Reproduce all the lines below exactly and omit the images.
☆ ☆ ☆ ☆
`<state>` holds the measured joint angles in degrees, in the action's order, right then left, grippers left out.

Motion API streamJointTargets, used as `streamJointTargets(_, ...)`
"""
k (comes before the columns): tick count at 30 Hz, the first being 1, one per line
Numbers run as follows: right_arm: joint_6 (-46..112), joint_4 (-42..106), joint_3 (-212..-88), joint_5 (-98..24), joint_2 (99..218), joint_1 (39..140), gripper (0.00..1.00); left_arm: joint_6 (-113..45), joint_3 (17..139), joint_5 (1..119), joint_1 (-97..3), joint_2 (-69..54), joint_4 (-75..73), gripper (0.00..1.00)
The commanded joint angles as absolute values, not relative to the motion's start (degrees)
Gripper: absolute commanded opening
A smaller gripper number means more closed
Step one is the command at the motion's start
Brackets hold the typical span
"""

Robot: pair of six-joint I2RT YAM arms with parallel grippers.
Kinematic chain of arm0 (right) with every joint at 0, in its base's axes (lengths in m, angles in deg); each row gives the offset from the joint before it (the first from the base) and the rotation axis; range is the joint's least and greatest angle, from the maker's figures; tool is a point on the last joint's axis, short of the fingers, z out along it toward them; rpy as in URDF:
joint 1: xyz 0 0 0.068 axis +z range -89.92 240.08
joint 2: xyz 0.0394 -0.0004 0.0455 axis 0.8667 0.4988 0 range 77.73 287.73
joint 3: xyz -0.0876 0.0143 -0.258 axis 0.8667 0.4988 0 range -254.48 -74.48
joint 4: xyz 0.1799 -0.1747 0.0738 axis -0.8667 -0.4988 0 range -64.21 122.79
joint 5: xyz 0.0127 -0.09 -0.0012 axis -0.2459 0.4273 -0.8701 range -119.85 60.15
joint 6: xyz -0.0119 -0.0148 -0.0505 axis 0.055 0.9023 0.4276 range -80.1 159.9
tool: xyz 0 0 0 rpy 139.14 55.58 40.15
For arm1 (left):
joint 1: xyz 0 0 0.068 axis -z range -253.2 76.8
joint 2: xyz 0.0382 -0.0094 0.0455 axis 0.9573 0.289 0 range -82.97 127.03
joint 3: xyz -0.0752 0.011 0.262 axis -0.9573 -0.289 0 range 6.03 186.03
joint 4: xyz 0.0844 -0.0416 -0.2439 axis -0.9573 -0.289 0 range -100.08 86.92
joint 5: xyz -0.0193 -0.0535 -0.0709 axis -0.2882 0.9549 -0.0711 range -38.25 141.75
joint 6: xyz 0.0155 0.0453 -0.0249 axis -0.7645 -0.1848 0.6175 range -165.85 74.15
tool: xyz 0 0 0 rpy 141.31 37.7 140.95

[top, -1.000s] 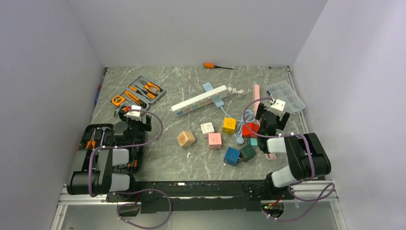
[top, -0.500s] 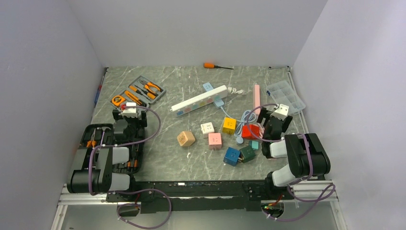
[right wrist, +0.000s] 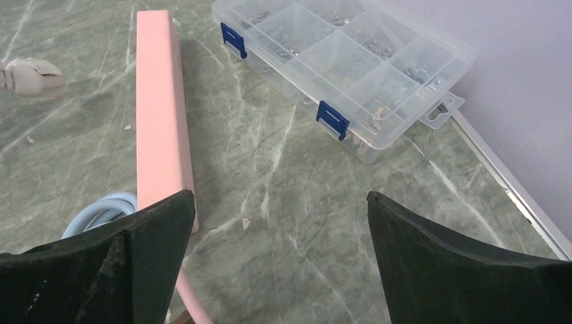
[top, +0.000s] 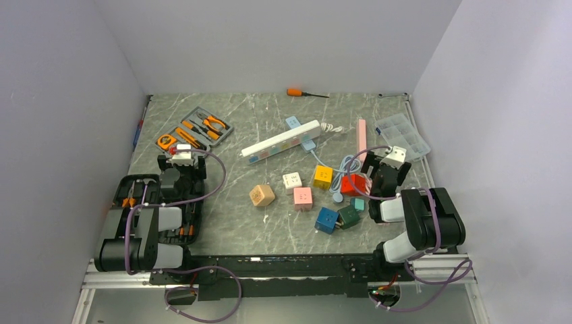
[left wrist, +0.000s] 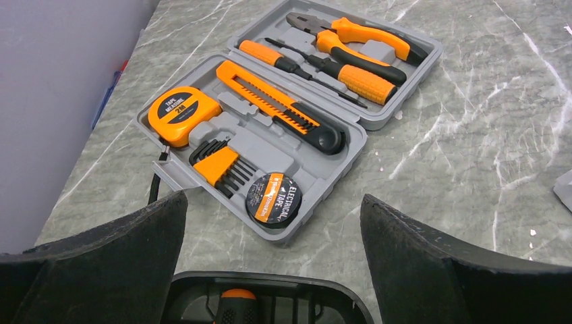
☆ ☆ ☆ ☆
▸ RESULT OF THIS TASK:
`<state>` holds the measured joint angles in degrees, in the action's order, right then left, grippers left out.

Motion API streamJointTargets, used as `streamJointTargets(_, ...)`
"""
k (comes before the columns): tick count at 30 Hz, the first being 1, one per line
Numbers run as follows: right_arm: joint_6 (-46..112), joint_4 (-42..106), joint_3 (-212..-88), joint_5 (-98..24), joint_2 (99..218), joint_1 (39..140), gripper (0.00..1.00); left_arm: joint_6 (-113..45), joint_3 (17..139), joint_5 (1..119), joint_1 (-97..3), joint_2 (-69..54), joint_4 (-75..73), gripper (0.00..1.00)
The commanded joint angles as absolute values, not relative to the motion's start (degrees)
Gripper: absolute commanded opening
A smaller gripper number means more closed
Step one is the command at the motion's start
Brackets hold the typical span
"""

Robot: pair of six-joint I2RT YAM arms with parallel grippers.
Kinematic chain of arm0 (right) with every joint at 0, in its base's axes (lengths in m, angles in deg); each row gives the offset from the joint before it (the first from the base) and the rotation axis; range is the joint's least and greatest angle, from the maker's figures; tool is a point on the last joint's axis, short of the fingers, z out along it toward them; rpy as in URDF:
joint 1: xyz 0 0 0.068 axis +z range -89.92 240.08
joint 2: xyz 0.0394 -0.0004 0.0455 axis 0.8667 0.4988 0 range 77.73 287.73
joint 3: xyz -0.0876 0.0143 -0.258 axis 0.8667 0.4988 0 range -254.48 -74.48
joint 4: xyz 0.1799 -0.1747 0.0738 axis -0.8667 -0.4988 0 range -64.21 122.79
joint 5: xyz 0.0127 -0.09 -0.0012 axis -0.2459 0.4273 -0.8701 range -119.85 60.15
joint 6: xyz -0.0119 -0.0148 -0.0505 axis 0.055 0.9023 0.4276 range -80.1 159.9
tool: xyz 0 0 0 rpy 139.14 55.58 40.15
For arm1 (left):
joint 1: xyz 0 0 0.068 axis -z range -253.2 76.8
joint 2: xyz 0.0382 -0.0094 0.0455 axis 0.9573 0.289 0 range -82.97 127.03
joint 3: xyz -0.0752 0.011 0.262 axis -0.9573 -0.289 0 range 6.03 186.03
joint 4: xyz 0.0844 -0.0416 -0.2439 axis -0.9573 -0.289 0 range -100.08 86.92
joint 5: xyz -0.0193 -0.0535 -0.0709 axis -0.2882 0.9549 -0.0711 range -38.25 141.75
joint 6: xyz 0.0155 0.0453 -0.0249 axis -0.7645 -0.1848 0.6175 range -165.85 74.15
tool: xyz 0 0 0 rpy 141.31 37.7 140.95

[top, -1.000s] 
[top, -0.500s] 
[right wrist, +0.000s] 
[top, +0.000s] 
[left wrist, +0.000s] 

No more output is expected.